The Indestructible Tardigrades
I’m sure there is *some* way to kill the microscopic creatures known as “water bears,” but if they can survive in the frozen vacuum of space on the moon without artificial means, that counts as indestructible in my book.
Computing, Teleportation, and Qutrits
I’m pretty proficient when it comes to computing, even though I really don’t understand how the machinery itself works, turning 0’s and 1’s represented by miniscule circuits opening and closing into these words and cat gifs on the internet. Which means I’m no more capable of understanding what’s coming down the tech road soon in the form of quantum computing than you are. But it is coming, and it sounds like quantum mechanics may be the key that unlocks instant transmission of ultra-secure data without wires or radio waves through teleportation.
Oh yes.
Total Recall As Idea Pitch
There are lots of concepts within sci-fi movies and such that would be cool if brought to fruition, like teleportation. But not all of them.
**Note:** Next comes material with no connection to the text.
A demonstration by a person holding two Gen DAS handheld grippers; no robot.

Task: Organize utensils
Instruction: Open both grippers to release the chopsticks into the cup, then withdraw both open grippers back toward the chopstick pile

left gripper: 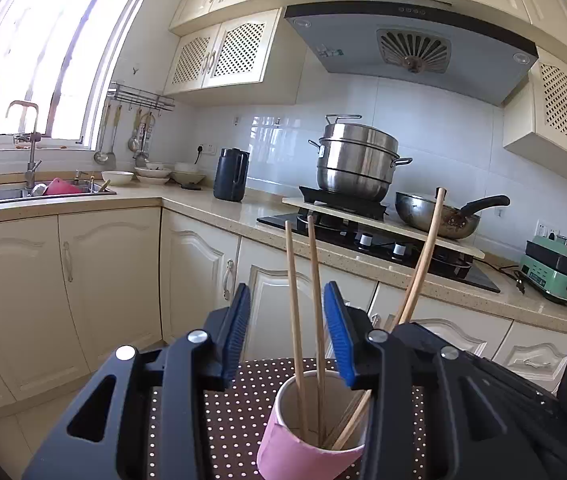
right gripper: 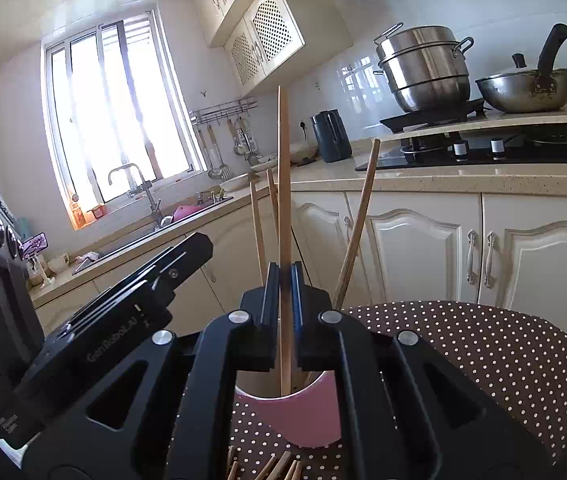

Take, for example, the idea from the 1990 classic, Total Recall: implanting artificially created, false memories inside the mind of a person, such that they can’t tell the difference between what they really experienced and what they didn’t. A group of researchers are investigating how to do just that, using mice and the memory of being shocked with electricity at the smell of cherry blossoms. In short, the scientists mapped what that memory looks like, neuron-connection wise, from the brain of Mouse A — who actually had the experience — and then implanted that memory connection map into the brain of Mouse B, which never had the experience. After, Mouse B reacted to the smell of cherry blossoms as if he had been shocked in the past.
Scientific progress and hilarity ensues, or something. (And no, we don’t speak of the 2012 remake of Total Recall, as it did not happen.)